## What the task requires
In the records below, how many lines hold the word "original"? Give only the number.

(Items listed in a dataset)
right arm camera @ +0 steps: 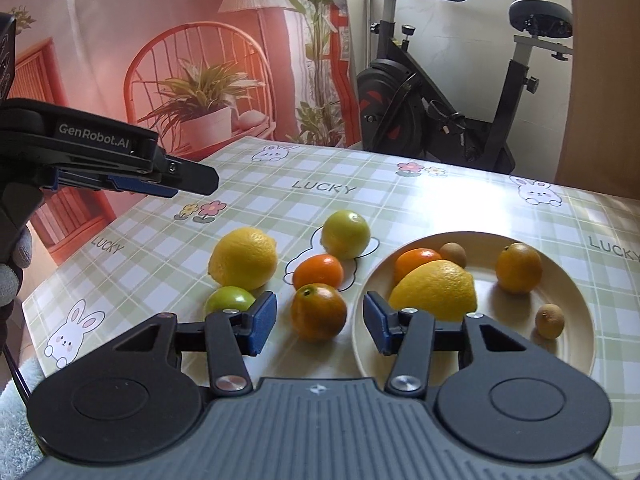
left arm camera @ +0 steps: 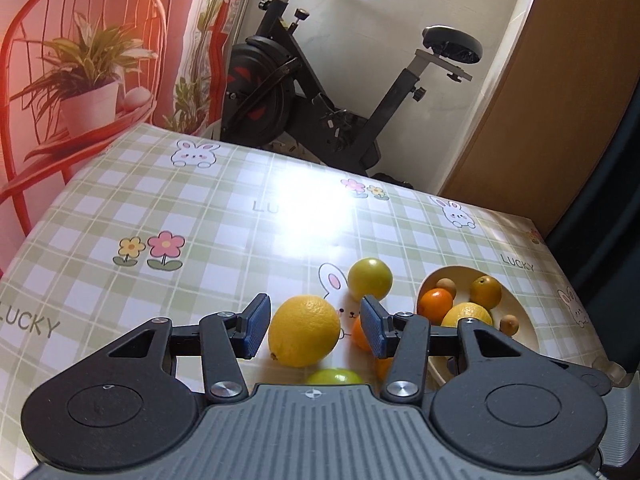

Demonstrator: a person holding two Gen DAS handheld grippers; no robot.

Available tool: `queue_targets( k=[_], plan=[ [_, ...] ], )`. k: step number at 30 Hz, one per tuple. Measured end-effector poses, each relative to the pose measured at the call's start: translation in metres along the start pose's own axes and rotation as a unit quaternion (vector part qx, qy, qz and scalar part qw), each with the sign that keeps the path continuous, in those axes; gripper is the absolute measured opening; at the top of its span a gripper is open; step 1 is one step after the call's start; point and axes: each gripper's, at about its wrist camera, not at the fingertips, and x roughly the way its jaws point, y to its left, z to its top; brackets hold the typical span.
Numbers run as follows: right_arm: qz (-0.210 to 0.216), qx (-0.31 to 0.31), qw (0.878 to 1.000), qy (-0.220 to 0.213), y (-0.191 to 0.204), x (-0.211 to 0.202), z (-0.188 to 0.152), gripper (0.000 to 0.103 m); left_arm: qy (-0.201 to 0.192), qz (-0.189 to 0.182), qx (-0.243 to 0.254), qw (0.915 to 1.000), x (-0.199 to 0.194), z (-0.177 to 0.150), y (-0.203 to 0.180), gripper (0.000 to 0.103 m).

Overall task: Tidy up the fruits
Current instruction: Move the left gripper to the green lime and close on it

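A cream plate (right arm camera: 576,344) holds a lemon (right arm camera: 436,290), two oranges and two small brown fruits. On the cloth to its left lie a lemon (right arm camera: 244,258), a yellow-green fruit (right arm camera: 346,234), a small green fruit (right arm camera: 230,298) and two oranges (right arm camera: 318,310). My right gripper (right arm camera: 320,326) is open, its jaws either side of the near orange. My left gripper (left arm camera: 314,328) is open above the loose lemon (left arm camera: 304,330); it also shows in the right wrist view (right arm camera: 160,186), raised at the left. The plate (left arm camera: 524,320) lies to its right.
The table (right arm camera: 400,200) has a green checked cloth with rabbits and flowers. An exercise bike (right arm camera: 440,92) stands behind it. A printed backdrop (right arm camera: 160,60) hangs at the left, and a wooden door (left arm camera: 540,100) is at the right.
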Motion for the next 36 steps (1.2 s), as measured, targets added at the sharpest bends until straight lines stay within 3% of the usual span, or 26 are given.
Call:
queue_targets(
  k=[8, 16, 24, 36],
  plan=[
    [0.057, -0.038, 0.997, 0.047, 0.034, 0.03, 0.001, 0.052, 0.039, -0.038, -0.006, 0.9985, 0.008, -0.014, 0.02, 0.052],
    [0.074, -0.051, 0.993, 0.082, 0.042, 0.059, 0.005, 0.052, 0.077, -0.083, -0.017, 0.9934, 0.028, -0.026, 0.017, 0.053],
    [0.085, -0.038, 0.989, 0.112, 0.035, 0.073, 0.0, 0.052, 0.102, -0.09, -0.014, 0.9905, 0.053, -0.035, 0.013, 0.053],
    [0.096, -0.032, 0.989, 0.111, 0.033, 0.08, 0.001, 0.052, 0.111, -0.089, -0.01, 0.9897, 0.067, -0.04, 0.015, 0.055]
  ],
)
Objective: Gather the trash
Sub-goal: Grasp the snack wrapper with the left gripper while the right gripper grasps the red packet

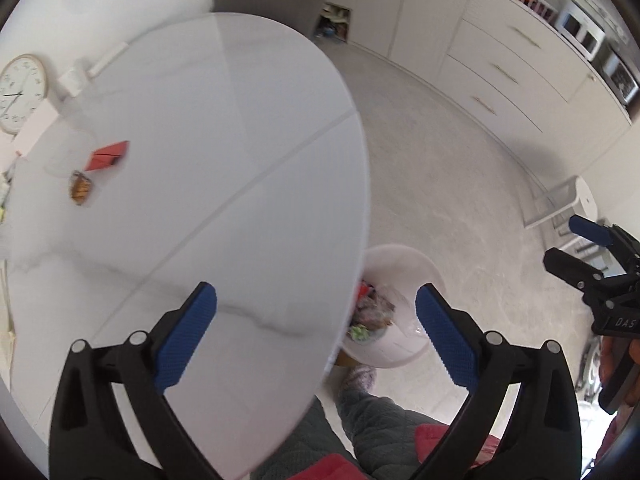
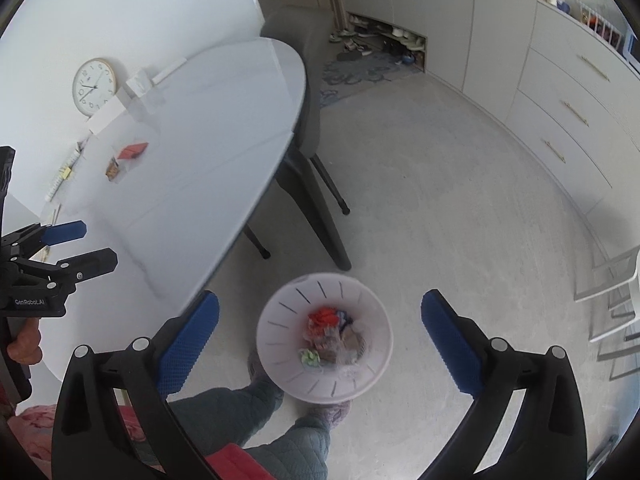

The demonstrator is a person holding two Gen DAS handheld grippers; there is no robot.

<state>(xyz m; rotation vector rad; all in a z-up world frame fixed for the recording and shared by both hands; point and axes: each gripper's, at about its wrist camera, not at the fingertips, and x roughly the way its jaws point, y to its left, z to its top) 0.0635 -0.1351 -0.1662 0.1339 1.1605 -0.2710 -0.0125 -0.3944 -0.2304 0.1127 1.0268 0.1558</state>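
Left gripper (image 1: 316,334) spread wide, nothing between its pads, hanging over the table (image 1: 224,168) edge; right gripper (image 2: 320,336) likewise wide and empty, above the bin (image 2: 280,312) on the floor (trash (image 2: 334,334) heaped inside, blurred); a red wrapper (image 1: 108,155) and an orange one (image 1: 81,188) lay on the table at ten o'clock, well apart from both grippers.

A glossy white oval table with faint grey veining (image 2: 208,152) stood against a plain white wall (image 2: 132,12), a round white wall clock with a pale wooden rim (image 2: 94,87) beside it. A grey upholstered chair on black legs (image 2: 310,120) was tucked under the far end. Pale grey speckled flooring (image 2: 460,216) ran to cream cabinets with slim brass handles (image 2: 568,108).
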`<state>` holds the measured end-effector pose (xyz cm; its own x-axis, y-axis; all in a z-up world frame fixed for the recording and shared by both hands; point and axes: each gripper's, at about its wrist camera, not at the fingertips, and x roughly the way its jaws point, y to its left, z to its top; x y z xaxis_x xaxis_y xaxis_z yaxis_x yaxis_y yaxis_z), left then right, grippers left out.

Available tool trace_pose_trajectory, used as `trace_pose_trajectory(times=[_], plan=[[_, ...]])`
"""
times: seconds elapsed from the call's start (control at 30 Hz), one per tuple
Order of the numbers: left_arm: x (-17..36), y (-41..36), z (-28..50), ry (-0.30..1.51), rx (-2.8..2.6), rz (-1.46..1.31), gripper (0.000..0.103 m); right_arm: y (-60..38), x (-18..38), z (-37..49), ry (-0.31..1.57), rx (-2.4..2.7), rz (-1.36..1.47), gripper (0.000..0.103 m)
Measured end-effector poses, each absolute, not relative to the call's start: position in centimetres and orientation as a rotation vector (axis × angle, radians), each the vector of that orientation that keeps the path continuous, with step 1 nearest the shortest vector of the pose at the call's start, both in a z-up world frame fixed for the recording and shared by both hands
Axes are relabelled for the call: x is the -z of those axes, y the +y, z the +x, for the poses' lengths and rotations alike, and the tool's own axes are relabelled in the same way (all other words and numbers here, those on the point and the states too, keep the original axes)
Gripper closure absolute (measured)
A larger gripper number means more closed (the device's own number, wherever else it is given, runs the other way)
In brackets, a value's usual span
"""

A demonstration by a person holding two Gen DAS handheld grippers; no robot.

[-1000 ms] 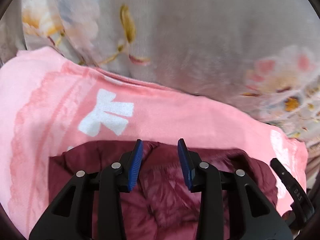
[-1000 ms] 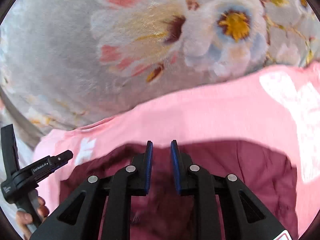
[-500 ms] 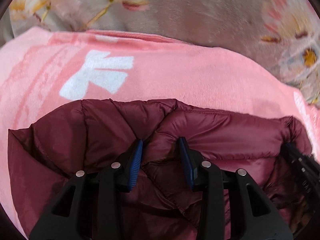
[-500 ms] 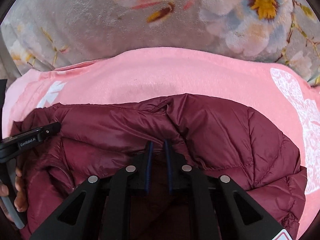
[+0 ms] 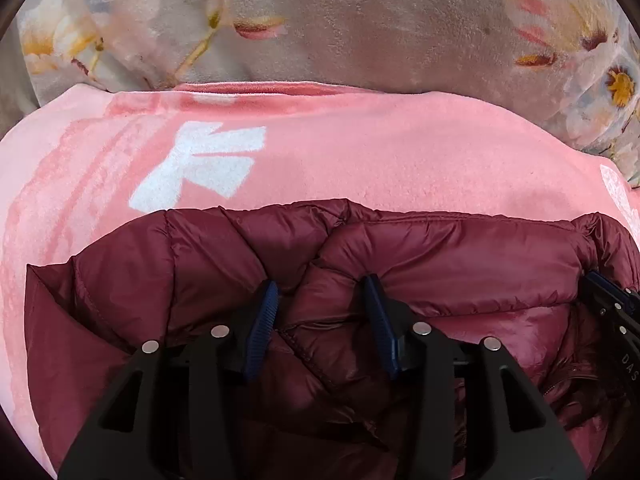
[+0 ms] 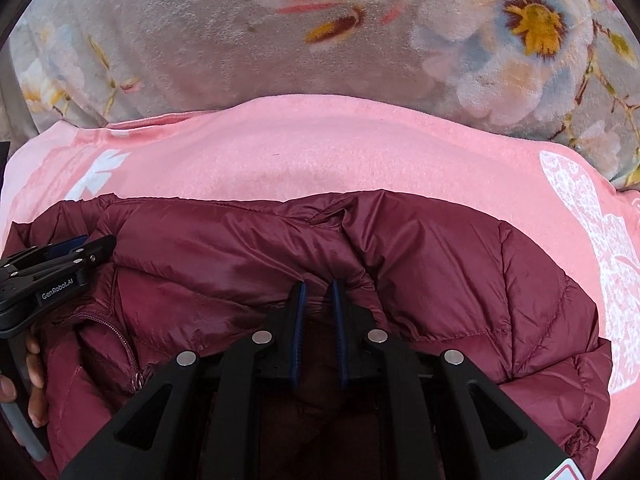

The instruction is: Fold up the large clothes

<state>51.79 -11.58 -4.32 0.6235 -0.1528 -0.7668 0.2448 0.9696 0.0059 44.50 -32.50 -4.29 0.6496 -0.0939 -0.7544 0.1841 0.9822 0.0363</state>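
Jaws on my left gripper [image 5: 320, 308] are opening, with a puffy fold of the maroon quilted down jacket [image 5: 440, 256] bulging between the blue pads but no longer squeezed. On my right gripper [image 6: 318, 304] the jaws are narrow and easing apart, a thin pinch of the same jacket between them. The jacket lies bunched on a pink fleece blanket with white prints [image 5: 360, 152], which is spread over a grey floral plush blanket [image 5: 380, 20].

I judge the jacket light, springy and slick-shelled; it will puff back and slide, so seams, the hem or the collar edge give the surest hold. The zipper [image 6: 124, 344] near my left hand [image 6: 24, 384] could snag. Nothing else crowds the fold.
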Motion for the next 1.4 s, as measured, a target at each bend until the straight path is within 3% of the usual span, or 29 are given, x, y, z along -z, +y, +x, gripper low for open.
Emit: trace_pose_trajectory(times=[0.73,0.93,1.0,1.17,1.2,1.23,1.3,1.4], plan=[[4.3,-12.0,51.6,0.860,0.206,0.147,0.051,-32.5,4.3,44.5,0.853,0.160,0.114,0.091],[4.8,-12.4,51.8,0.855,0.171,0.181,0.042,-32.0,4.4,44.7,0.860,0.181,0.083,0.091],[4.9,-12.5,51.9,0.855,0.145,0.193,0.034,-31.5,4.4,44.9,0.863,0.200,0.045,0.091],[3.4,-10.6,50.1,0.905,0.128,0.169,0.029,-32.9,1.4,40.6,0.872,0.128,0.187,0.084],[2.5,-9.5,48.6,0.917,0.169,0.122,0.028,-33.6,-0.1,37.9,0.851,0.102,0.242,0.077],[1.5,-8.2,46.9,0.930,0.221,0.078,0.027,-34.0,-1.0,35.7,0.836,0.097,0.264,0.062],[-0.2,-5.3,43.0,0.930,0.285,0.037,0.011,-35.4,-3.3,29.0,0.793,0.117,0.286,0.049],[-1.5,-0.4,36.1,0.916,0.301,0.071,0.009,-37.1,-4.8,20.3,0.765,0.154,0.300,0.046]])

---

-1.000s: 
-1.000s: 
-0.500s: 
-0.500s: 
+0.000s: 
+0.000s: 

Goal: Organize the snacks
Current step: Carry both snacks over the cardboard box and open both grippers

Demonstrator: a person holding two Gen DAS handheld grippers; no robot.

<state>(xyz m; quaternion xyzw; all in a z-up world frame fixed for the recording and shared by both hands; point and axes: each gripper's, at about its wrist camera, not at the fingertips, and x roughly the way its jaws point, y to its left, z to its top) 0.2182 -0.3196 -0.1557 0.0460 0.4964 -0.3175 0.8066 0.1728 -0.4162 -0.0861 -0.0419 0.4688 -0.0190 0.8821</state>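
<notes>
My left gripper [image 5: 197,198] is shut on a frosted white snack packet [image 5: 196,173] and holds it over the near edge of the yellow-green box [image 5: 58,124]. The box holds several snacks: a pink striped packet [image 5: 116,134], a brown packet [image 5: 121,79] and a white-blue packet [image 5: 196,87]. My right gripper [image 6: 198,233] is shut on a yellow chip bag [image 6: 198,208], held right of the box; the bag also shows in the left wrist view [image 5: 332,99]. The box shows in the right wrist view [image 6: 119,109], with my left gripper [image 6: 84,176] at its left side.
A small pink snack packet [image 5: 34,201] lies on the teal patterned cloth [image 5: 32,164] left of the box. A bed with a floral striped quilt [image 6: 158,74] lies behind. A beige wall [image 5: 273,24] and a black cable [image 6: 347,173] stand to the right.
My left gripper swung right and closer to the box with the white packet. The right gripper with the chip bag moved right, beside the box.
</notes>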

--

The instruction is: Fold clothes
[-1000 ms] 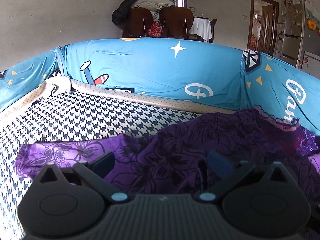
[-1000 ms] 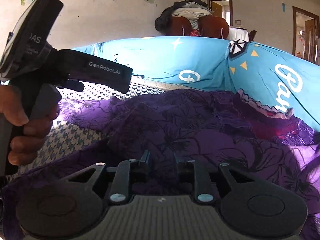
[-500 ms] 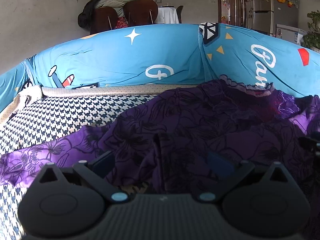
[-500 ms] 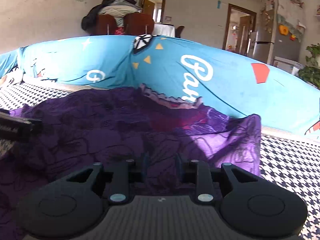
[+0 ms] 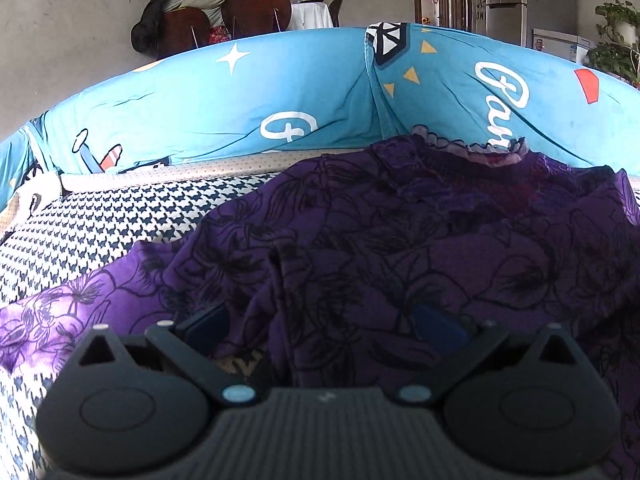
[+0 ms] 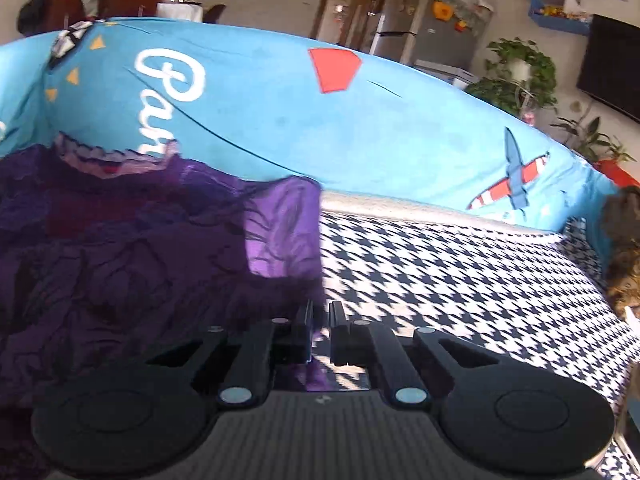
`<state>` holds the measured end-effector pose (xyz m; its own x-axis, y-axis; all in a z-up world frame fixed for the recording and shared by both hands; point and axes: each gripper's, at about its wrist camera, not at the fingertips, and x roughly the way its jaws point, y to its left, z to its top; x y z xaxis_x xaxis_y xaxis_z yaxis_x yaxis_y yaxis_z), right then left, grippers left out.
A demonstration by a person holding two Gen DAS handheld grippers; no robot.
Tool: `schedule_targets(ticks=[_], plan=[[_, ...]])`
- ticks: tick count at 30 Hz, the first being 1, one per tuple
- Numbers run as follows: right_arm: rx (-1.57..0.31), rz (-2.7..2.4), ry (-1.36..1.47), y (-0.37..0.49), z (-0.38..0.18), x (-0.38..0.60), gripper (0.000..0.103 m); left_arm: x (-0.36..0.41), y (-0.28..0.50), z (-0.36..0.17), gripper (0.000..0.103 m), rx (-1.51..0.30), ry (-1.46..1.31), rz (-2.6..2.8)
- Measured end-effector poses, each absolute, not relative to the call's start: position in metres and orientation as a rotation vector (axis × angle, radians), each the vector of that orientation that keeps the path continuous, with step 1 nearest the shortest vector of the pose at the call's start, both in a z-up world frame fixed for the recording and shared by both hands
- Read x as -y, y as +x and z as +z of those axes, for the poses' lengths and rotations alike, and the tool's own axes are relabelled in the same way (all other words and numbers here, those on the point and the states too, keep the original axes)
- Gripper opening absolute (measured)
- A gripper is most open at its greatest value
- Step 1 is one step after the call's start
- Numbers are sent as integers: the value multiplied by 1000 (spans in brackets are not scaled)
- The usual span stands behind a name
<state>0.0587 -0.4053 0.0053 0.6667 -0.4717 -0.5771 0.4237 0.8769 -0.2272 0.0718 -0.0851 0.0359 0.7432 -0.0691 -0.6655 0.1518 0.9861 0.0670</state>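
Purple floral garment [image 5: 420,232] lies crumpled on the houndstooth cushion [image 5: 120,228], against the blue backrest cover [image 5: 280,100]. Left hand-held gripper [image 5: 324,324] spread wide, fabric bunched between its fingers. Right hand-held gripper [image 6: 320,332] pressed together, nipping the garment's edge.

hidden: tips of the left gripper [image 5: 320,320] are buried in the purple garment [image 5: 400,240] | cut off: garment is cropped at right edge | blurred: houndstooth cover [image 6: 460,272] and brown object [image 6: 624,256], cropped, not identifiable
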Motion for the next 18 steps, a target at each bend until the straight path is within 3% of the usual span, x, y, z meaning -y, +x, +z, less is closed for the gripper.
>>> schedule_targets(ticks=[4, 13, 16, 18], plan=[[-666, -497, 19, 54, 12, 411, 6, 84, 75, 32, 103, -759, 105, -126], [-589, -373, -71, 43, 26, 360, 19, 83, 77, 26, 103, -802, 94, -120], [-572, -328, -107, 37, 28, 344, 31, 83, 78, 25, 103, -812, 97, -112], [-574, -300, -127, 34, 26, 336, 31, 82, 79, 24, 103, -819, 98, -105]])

## The answer
2